Pese a sus deficiencias, las valiosas bases de registros meteorológicos que acopiaron durante gran parte del siglo XX beneméritas instituciones como el Ministerio de Obras Públicas (MOP), el Instituto Nacional de Obras Sanitarias (INOS) y el Servicio de Meteorología de la Fuerza Aérea Venezolana (Semetfav), entre otras, permitieron caracterizar climatológicamente la casi totalidad del territorio venezolano y, de esta manera, definir mejor ciertos rasgos pluviométricos regionales, aludidos ya en los tratados del siglo XIX, como es el caso del llamado “veranito de San Juan”, que Agustín Codazzi mencionara en su Geografía de Venezuela (1841), describiéndolo como una disminución de las precipitaciones entre los meses de junio y agosto, aunque sin precisar las regiones en las que se presenta.

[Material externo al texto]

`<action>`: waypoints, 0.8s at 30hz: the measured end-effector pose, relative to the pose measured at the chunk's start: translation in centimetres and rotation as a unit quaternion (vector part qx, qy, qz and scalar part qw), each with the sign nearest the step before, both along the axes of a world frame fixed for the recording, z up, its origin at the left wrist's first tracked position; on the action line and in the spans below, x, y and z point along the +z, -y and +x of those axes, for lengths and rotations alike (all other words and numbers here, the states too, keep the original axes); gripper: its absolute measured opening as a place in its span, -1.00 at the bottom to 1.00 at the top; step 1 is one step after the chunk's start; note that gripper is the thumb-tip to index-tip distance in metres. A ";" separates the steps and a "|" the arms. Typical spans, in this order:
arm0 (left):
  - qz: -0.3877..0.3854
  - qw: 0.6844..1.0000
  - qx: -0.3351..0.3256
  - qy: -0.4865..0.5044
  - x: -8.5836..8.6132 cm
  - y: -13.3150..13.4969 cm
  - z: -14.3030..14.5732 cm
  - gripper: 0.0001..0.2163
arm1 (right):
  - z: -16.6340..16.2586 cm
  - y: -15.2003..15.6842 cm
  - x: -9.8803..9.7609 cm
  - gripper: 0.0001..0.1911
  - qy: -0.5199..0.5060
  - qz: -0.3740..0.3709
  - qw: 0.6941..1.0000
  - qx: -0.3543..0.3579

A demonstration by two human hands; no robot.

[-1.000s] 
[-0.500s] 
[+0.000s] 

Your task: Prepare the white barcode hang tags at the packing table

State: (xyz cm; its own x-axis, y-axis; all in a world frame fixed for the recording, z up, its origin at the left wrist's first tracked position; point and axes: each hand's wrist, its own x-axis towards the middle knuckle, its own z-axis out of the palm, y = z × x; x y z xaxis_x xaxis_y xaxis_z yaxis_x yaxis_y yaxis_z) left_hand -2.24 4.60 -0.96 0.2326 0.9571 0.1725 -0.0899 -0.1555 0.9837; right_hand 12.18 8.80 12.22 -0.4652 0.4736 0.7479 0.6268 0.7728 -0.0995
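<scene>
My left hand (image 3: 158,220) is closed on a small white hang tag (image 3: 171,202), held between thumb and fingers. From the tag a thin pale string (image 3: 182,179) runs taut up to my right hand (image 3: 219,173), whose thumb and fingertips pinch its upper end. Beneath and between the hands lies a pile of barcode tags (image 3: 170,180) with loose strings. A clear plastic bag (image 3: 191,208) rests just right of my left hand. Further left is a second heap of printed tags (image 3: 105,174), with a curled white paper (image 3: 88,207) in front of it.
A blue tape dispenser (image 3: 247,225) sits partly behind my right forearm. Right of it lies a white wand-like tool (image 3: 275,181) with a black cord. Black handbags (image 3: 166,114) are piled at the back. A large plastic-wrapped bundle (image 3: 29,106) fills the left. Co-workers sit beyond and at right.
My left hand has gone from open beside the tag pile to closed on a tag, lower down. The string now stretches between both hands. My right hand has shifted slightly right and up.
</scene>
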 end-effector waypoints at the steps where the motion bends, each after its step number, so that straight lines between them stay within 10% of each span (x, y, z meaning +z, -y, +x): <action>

Los registros disponibles en las bases de datos arriba citadas, permiten afirmar que se trata de un rasgo pluviométrico característico, sobre todo, de muchas regiones occidentales venezolanas, de las cuales puede considerarse representativo el gráfico anexo, correspondiente a la estación zuliana de Mene Grande.
Sin embargo, en la literatura venezolana también se encuentra la expresión veranito de San Juan asociada a la región de Barlovento, aunque allí en julio y agosto no ocurre disminución sino aumento de las lluvias. Así, en el fascinante primer capítulo de la novela Pobre Negro (Rómulo Gallegos, 1937), ambientada en la llanura barloventeña del estado Miranda, se lee: “Calor africano, hirviendo en estrellas la noche del veranito de San Juan”, condiciones que podrían interpretarse considerando que cerca de la festividad de San Juan Bautista, el 24 de junio, la temporada lluviosa aún no ha entrado en pleno; es el “veranito” local, por lo que las temperaturas se mantienen altas y todavía es posible observar cielos nocturnos despejados, condiciones en las que se desplegaban las manifestaciones folklóricas relacionadas con la célebre festividad, resultante de la fusión de elementos paganos y cristianos, manifestaciones magistralmente ensayadas en un pequeño libro de Juan Liscano, titulado La fiesta de San Juan Bautista (Alfadil Ediciones, 1995). En esta obra, Liscano señala que los factores determinantes en el origen de dichas celebraciones deben buscarse en causas astronómicas (solsticio de verano y su influencia climatológica) y en fases de la producción agrícola asociadas a los regímenes de pluviosidad (p. 25).
Al igual que en el caso del veranito de San Juan, la climatología del territorio venezolano alberga –esconde, podría decirse- otras condiciones y fenómenos cuyas características son todavía pobremente conocidas, pertenecientes más a los ámbitos literario y folklórico que al acervo científico, tales como el viento barinés, el invierno de las chicharras, el cordonazo de San Francisco, las calderetas de la cordillera de la Costa y los surazos del lago de Maracaibo, además de los vientos periódicos locales en los numerosos valles del arco montañoso andino-costero. Para dilucidar en qué medida el cambio climático alterará esas condiciones naturales, resulta de extrema importancia recuperar las viejas bases de datos, optimizar la red de observación meteorológica nacional, recabar y procesar rigurosamente los registros obtenidos y facilitar su acceso a los investigadores, educadores y planificadores. Para resaltar tan perentorias necesidades, en esta fecha el veranito de San Juan resulta un buen pretexto.